Dalokay had a colourful personality. One of his biggest contributions to Ankara were the city parks he built. The Altinpark, Abdi Ipekci, Kugulu and Segmenler parks were built during his mayoral term. He left his seat to Ali Dincer, who was elected as the candidate from the same party with 52 percent of the votes in 1977. Dalokay did not take any active role in politics and administration again.
An architect whose life is full of achievements
Dalokay received high accolades and prestigious awards in many national and international project and architectural design competitions.
Some of the projects which won him the first awards are: Islamabad King Faisal Mosque (Pakistan, 1970), Pakistan National Monument (1977), Jeddah Islamic Development Bank Headquarters (Saudi Arabia, 1980), Prime Ministry Complex (Pakistan, 1984), and Istanbul Taksim Area (1987).

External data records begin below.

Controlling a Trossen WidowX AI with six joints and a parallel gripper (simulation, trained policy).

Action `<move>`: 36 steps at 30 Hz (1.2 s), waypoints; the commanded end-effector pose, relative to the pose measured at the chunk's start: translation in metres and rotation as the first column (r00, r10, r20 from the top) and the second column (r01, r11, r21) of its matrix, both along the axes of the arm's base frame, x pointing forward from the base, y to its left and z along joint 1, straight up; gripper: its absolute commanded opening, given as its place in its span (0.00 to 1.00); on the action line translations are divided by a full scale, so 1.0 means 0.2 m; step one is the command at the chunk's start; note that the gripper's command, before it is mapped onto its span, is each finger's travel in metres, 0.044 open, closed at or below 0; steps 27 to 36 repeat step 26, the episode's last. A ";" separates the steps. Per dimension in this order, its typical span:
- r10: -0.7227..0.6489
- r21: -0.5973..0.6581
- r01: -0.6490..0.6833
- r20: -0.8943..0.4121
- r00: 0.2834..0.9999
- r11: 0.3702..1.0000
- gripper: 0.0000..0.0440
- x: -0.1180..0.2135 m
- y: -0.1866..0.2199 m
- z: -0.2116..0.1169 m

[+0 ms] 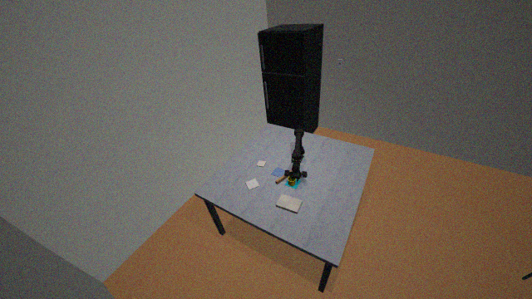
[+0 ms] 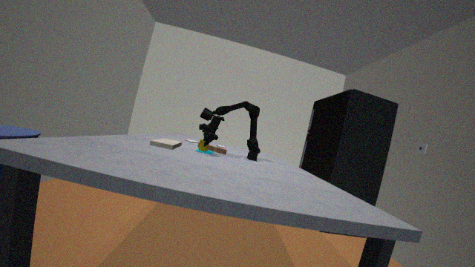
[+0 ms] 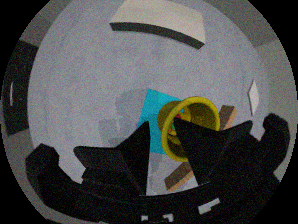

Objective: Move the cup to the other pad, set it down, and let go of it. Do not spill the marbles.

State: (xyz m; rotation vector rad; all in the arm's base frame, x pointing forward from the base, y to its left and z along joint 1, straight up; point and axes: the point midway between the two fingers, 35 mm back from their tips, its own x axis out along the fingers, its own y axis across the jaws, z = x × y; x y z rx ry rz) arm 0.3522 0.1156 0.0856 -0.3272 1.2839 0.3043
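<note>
The yellow cup (image 1: 292, 182) (image 2: 202, 145) (image 3: 201, 111) stands on the cyan pad (image 1: 296, 186) (image 2: 210, 152) (image 3: 154, 100), looking upright, toward one side of the pad. Several coloured marbles (image 3: 178, 117) show inside it in the wrist view. My gripper (image 1: 293, 177) (image 2: 206, 143) (image 3: 161, 122) is partly open at the cup. One finger reaches inside the rim and the other is outside, with a gap to the wall. The blue pad (image 1: 278, 172) lies bare on the other side of the wooden bar. The fingers hide part of the cup and marbles.
The wooden bar (image 1: 280, 179) (image 2: 221, 150) (image 3: 227, 116) lies close beside the cup, between the pads. A pale flat block (image 1: 289, 203) (image 2: 165, 143) (image 3: 160, 17) lies beyond the cyan pad. Two small white squares lie past the blue pad. A dark fridge (image 1: 291, 79) stands behind the table.
</note>
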 end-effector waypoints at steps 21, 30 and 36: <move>-0.028 0.111 0.016 0.101 0.994 0.994 0.69 -0.08 -0.02 0.34; -0.050 0.127 0.033 0.132 0.990 0.991 0.97 -0.07 -0.04 0.42; -0.050 0.127 0.033 0.132 0.990 0.991 0.97 -0.07 -0.04 0.42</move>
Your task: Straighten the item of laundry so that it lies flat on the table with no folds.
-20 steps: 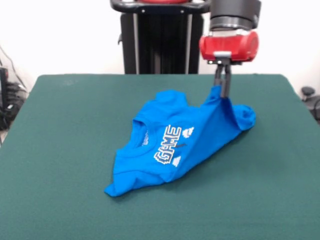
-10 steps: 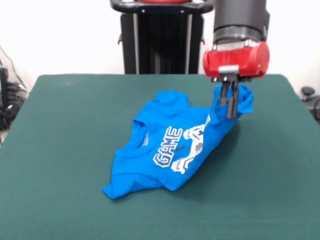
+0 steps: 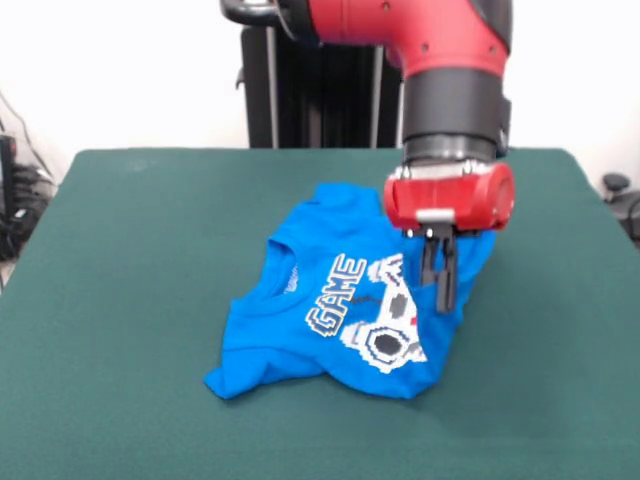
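So here's where I'm at, going left to right. The table (image 3: 120, 300) is bare dark green on the left side, nothing on it there. Then around the middle you hit the item of laundry (image 3: 290, 335), the bright blue tee, lying crumpled rather than flat. Its lowest left corner pokes out toward the near-left, and there's a fold ridge running along the bottom edge. The neck opening sits on the left-middle part of the heap, facing up. A rounded lump of cloth sticks up at the far side, near the top of the pile.

The print (image 3: 365, 318) is showing: "GAME" reads clearly in white pixel letters, slanted uphill to the right, and the white-grey controller graphic sits just right of and below it, a bit warped by the wrinkles.

Then my gripper (image 3: 440, 285), hanging below the red wrist housing (image 3: 450, 197). My two dark fingers are pinched together on a bit of the shirt's right side, and the blue fabric is gathered up around them, lifted off the table there. The cloth bunches behind the fingers too.

Right of me it's just plain green felt out to the rounded edge.
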Robot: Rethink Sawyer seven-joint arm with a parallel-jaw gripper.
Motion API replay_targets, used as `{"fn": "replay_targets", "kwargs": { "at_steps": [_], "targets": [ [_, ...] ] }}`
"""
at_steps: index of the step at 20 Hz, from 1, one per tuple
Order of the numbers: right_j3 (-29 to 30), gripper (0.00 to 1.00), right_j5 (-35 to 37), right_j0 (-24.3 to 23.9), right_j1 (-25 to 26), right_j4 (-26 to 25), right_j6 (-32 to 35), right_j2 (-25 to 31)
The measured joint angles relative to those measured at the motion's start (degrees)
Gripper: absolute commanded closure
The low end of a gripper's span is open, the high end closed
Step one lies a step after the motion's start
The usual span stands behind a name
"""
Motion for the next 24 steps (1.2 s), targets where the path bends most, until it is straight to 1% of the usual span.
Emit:
{"fn": "replay_targets", "kwargs": {
  "at_steps": [5, 8, 15, 24],
  "targets": [
    [-0.4, 1.00, 0.0, -0.9, 2.2, -0.7, 0.0, 2.5],
    [-0.4, 1.00, 0.0, -1.0, 2.5, -0.7, 0.0, 4.3],
    [-0.2, 1.00, 0.0, -1.0, 1.3, -0.7, 0.0, 7.7],
    [-0.1, 1.00, 0.0, -1.2, 0.2, -0.7, 0.0, 10.4]
  ]
}}
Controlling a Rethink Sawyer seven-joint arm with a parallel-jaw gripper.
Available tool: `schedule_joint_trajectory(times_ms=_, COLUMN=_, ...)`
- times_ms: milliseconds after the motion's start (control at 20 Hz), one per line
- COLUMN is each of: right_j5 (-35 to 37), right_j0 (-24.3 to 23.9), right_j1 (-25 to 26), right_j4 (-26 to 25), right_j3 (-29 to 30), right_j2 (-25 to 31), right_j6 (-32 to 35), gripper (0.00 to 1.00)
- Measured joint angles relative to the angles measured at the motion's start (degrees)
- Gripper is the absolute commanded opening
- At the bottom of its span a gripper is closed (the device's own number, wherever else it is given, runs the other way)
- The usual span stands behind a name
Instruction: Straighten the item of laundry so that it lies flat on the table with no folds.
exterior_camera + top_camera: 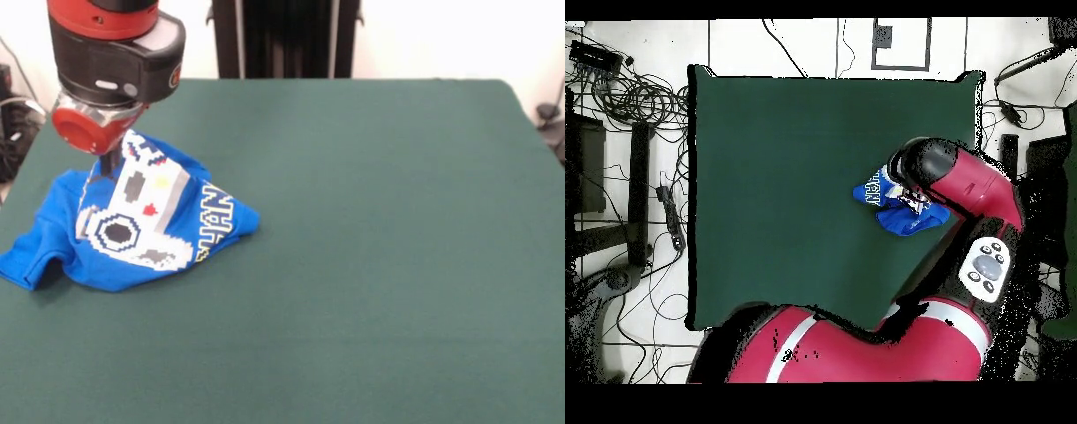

His design for Ankara Kocatepe Mosque could not be materialized. Even when the foundations of the mosque were laid, it was not implemented under the pressure of those who claimed that the mosque’s innovative design contradicted the traditional Turkish mosque image. Eventually, the design was amended and today’s Kocatepe Mosque, which has the characteristics of an Ottoman mosque, was built. Actually, it is stated that the Faisal Mosque in Islamabad is a chiselled design of Dalokay’s Kocatepe Mosque project, which was not allowed to be built in Ankara.
He also authored an award-winning novel
Dalokay was also proficient in literature. He won the Turkish Language Association Children’s Literature Award in 1980 with his children’s novel ‘Kolo’ and the ‘ALSC Mildred L. Batchelder Honor Award’ in 1995 with the English translation of this book. In this novel, Dalokay told the story of Sister Sheko and her goat Kolo, who lived in a village that was eventually inundated by the Keban Dam reservoir. Kolo was translated into Zazaki by the Tij Publishing House under the name ‘Biza Kole‘ (The Hornless Goat) in 2000.
Vedat Dalokay died with his wife Ayca Dalokay and son Baris Dalokay in an automobile crash near Kirikkale on March 21, 1991. He was buried in Cebeci Asri Cemetery.